Experience the mountains in Piedmont

How many ways can you think of to experience the mountains? A trip, a weekend or a stay of several days in Piedmont will always bring emotion and adventure in a highly sustainable environment. And there are so many opportunities to ensure a travel experience full of energy and well-being in a region like ours, whose name is in itself a guarantee of mountain excellence.

 

Piedmont is an open-air gym where you can enjoy all the beneficial effects of nature with easy hikes, Nordic walking or more challenging

trekking trails, mountain bike, car or motorbike trails, rock climbing and climbing routes, pleasant horseback riding, open air laboratories of naturalistic photography and wild watching or a regenerating experience of forest bathing. 20,000 kilometres of itineraries and cycling-hiking trails that can be found on the portal www.piemontescape.com.
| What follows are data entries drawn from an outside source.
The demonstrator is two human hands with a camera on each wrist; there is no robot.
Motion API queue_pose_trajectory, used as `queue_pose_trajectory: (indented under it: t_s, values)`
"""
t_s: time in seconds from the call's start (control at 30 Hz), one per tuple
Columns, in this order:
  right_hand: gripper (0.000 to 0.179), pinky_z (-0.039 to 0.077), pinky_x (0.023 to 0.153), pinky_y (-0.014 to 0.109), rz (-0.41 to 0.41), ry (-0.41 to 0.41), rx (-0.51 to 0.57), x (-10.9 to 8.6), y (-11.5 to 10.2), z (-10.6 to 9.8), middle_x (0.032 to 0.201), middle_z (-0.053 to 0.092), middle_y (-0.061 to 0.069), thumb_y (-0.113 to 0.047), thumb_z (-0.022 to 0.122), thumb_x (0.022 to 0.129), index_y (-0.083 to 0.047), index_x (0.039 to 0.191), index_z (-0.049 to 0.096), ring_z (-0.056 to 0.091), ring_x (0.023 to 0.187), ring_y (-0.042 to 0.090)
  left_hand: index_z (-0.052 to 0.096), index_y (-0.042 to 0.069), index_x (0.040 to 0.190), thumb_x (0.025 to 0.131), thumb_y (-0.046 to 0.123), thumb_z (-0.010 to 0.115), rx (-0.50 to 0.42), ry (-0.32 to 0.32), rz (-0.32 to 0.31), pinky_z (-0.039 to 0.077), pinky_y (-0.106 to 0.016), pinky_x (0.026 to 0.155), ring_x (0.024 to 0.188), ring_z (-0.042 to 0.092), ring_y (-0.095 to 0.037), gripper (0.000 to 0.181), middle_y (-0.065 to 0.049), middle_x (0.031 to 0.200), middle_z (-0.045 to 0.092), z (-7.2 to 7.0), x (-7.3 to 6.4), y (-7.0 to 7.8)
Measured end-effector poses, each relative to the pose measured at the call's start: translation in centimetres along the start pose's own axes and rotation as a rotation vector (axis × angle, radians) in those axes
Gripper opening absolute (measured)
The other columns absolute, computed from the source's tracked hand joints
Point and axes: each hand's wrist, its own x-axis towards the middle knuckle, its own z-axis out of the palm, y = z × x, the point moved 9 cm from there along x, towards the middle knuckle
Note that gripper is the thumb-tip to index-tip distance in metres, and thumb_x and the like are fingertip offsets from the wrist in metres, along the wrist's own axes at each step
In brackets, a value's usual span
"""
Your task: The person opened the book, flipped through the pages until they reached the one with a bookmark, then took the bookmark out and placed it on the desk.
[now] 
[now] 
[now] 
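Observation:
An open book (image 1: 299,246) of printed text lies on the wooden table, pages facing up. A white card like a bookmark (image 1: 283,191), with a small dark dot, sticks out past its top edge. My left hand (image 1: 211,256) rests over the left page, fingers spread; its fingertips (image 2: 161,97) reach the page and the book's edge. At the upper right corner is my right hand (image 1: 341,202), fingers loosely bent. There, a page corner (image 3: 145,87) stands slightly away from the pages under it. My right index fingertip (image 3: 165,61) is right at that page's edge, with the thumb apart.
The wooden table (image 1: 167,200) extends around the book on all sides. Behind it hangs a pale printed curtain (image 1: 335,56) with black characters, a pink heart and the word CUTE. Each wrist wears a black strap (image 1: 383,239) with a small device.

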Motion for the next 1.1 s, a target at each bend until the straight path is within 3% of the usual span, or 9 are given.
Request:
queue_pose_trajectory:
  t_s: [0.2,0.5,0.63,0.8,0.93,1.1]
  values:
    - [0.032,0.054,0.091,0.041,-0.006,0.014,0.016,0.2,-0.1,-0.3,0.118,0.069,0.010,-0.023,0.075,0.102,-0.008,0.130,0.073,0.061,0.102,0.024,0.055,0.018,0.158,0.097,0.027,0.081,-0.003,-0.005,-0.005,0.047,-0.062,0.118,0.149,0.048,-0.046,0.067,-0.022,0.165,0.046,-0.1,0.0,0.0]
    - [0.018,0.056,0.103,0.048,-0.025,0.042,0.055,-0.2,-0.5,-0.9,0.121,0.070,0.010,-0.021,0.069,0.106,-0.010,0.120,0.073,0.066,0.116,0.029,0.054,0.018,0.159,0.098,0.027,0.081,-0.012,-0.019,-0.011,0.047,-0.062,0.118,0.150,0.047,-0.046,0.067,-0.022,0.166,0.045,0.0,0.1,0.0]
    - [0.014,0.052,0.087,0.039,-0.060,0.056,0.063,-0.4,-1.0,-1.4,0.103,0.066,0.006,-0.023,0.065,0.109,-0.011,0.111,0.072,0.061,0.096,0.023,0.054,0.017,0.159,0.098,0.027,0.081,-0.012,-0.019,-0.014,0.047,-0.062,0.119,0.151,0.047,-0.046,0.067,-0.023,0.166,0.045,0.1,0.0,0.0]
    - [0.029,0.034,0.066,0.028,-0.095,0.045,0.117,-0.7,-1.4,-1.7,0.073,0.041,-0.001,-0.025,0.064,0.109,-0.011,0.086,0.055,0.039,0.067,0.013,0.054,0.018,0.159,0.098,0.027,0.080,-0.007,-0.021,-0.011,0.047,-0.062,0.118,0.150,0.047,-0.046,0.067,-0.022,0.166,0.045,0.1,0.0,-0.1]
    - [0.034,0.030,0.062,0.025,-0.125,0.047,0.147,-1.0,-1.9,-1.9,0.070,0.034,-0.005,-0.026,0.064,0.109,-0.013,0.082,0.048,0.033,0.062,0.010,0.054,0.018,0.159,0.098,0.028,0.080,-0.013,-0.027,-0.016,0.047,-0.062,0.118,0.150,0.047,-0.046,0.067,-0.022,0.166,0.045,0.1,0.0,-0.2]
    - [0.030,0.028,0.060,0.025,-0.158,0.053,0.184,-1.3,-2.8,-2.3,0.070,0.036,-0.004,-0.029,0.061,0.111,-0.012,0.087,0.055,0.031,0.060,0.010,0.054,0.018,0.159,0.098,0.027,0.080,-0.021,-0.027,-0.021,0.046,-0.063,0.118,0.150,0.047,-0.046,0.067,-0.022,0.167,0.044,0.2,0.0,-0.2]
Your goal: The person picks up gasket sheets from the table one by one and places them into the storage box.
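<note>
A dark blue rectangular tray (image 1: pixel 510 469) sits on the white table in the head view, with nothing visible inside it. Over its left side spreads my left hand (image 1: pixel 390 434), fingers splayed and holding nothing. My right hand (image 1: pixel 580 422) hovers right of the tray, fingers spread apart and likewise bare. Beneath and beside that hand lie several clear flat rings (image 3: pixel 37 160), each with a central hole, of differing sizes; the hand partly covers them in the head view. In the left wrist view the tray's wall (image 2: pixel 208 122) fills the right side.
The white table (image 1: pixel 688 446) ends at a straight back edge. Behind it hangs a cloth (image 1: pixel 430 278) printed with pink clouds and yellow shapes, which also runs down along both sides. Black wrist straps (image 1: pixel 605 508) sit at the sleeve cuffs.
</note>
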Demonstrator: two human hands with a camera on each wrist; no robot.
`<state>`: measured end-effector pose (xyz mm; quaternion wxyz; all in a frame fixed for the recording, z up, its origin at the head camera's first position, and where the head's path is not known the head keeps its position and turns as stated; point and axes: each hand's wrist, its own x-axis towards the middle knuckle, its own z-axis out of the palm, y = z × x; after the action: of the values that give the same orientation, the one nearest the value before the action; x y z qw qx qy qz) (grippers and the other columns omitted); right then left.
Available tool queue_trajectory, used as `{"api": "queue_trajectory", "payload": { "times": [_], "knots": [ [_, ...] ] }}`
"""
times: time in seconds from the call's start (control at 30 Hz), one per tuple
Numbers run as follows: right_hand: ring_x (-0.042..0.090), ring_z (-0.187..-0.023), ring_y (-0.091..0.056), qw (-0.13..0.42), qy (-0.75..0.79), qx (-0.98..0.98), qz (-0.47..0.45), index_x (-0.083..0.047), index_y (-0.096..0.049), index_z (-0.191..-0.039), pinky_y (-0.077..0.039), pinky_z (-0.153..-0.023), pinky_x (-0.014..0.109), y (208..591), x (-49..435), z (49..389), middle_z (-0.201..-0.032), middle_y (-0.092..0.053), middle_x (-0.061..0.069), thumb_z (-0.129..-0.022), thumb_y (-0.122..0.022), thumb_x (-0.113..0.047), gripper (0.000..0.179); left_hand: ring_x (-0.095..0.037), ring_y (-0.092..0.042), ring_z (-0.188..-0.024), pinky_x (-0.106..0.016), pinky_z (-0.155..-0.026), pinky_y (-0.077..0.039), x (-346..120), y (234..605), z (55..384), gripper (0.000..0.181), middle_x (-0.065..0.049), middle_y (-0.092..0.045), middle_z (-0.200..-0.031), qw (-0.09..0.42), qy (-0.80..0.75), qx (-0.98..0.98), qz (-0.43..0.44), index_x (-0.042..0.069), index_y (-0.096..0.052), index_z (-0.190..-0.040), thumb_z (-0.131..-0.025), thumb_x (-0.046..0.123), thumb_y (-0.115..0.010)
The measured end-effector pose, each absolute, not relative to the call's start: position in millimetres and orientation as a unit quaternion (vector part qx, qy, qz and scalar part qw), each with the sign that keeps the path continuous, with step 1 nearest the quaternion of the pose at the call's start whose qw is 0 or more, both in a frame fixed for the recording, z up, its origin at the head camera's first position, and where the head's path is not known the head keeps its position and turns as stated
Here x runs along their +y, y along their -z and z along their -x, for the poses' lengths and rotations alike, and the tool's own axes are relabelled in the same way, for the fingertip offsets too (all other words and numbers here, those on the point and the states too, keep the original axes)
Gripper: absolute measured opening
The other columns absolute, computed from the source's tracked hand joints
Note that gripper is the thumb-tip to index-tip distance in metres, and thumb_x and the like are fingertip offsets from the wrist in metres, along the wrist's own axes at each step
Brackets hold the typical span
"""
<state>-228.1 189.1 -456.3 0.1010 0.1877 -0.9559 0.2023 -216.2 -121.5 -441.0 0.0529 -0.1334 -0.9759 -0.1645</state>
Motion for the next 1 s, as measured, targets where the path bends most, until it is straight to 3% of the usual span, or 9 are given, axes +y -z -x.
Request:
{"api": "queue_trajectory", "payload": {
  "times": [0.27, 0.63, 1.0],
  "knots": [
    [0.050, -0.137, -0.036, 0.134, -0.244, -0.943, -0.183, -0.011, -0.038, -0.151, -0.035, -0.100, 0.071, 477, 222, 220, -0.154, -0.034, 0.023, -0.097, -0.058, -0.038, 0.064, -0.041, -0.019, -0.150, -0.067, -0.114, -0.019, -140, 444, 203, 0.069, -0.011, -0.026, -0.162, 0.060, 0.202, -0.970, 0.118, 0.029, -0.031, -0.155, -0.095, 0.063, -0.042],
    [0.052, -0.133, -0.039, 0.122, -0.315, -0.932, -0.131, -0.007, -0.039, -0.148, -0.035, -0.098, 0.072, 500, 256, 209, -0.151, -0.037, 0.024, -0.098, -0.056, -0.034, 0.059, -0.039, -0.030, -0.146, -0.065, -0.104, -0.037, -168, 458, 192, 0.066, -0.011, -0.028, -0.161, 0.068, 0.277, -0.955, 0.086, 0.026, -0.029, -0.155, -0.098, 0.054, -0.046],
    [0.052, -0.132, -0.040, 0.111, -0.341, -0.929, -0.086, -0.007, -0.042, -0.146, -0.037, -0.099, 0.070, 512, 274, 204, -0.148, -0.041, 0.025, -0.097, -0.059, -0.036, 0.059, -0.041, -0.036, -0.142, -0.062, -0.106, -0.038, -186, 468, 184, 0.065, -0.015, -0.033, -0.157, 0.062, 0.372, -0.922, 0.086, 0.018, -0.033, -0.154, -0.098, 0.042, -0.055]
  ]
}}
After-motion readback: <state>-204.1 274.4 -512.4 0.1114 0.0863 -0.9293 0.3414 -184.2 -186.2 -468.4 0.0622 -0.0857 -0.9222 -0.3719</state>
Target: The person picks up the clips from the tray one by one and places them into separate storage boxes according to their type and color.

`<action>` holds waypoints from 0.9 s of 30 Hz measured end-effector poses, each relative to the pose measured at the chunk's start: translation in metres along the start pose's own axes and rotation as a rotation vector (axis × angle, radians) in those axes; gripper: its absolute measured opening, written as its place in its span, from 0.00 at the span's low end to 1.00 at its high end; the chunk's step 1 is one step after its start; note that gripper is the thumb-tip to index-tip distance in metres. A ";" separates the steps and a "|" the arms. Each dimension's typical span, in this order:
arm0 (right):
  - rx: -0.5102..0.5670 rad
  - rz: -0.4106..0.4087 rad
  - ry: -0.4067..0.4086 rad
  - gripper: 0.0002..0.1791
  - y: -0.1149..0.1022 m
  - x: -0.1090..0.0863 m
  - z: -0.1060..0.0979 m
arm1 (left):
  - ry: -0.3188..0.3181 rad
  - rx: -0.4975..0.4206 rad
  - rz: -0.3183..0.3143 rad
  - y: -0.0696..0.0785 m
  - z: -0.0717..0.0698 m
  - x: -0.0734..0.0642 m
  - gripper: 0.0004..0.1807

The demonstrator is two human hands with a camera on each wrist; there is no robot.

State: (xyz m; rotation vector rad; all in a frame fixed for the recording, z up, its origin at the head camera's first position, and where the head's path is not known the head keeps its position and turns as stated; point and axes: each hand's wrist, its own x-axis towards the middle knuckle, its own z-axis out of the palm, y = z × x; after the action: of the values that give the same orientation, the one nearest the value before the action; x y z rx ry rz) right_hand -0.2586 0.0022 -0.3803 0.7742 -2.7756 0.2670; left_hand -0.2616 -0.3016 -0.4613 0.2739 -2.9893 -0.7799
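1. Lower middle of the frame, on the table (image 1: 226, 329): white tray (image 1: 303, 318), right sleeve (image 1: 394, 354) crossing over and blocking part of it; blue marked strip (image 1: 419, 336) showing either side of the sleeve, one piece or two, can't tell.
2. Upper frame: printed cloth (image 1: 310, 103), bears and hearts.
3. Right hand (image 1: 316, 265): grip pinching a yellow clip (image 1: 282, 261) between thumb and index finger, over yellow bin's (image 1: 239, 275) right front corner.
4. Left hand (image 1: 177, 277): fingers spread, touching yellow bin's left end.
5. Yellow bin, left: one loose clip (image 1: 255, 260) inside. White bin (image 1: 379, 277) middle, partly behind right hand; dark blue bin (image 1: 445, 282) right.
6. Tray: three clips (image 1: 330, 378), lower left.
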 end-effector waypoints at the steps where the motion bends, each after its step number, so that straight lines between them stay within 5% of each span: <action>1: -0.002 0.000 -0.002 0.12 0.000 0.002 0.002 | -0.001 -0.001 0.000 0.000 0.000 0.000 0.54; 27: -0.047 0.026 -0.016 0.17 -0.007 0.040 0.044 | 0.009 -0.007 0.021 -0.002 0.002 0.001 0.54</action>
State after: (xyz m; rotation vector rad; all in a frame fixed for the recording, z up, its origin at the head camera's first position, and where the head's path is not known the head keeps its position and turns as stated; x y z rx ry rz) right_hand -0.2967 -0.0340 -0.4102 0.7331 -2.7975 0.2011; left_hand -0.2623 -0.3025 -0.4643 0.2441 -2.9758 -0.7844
There is a mine of delightful discoveries to be made, “flavoured” by millenary testimonies of art, hospitality excellence and refined cuisine.

 

From the Maritime and Cozie Alps of the Cuneo area, against the unmistakable outline of Monviso, to the crests of the Cozie and Graie Alps in the Turin area, from the Pennine and Lepontine mountains in the Biellese, Verbano and Valsesia districts to the Alexandrian Apennines overlooking the Ligurian Sea: here nature displays all its diversity, with wide woodlands, peaks and mule tracks, paths and plateaus, mountain huts and mountain pastures, climbing routes and valleys dotted with rural villages on the ancient transit routes of travellers and pilgrims, merchants and smugglers.

 

The mountain skyline is irresistible for mountaineering lovers, it features peaks over 4,000 meters such as Monte Rosa, Monviso and the Gran Paradiso massif. Piedmont boasts an extensive system of 95 protected areas and nature reserves, which also includes two national parks: the Gran Paradiso National Park was the first established in Italy (in 1922) for the ancient royal hunting ground. Its highest peak exceeds 4,000 meters and is entirely located within Italian territory. The second one is the Val Grande National Park, founded in 1992 to protect the largest natural area in Italy returned to wild life when mountain pastures were abandoned after the Second World War.